◆ **Exercise details**: Copy out each line in the listing below where the word "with" appears.

◆ **Data below**:
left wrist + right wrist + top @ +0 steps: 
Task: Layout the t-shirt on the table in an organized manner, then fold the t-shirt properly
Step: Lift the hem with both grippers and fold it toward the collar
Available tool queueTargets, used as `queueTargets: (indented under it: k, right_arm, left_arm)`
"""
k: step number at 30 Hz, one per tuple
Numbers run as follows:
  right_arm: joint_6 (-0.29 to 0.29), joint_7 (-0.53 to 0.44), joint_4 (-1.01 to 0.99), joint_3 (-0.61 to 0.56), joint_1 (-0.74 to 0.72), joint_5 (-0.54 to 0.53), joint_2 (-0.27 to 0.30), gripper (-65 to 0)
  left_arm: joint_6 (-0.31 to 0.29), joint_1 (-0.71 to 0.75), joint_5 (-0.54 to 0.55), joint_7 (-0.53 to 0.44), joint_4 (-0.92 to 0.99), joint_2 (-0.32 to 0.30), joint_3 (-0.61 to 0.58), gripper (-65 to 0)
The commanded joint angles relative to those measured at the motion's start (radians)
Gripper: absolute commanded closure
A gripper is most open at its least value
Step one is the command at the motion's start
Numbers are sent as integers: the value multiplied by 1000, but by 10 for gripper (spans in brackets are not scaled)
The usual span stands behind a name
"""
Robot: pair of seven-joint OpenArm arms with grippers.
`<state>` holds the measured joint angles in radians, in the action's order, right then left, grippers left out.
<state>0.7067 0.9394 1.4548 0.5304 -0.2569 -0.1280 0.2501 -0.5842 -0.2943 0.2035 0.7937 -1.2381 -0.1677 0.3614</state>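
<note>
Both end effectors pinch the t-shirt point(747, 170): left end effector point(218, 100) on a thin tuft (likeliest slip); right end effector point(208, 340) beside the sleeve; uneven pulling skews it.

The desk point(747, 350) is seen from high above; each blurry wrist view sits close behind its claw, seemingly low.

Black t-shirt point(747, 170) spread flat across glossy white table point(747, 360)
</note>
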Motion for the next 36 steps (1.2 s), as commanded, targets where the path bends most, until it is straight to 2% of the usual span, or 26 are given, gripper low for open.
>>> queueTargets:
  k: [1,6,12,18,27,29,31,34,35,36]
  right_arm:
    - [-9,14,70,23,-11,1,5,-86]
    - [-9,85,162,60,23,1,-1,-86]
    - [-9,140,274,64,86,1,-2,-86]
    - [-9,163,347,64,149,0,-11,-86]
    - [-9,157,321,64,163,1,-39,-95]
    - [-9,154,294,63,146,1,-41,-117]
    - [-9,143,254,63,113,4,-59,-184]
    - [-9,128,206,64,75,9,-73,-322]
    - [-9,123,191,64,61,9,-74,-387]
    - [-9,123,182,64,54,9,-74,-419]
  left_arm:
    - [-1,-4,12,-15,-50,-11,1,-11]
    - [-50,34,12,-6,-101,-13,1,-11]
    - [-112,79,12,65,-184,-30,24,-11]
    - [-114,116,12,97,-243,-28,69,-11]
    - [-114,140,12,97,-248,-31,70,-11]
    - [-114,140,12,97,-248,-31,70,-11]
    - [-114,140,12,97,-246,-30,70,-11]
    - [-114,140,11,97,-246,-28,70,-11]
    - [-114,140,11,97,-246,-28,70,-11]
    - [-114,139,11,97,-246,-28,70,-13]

◆ **Task answer**:
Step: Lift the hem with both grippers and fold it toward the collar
Robot: pair of seven-joint OpenArm arms with grippers.

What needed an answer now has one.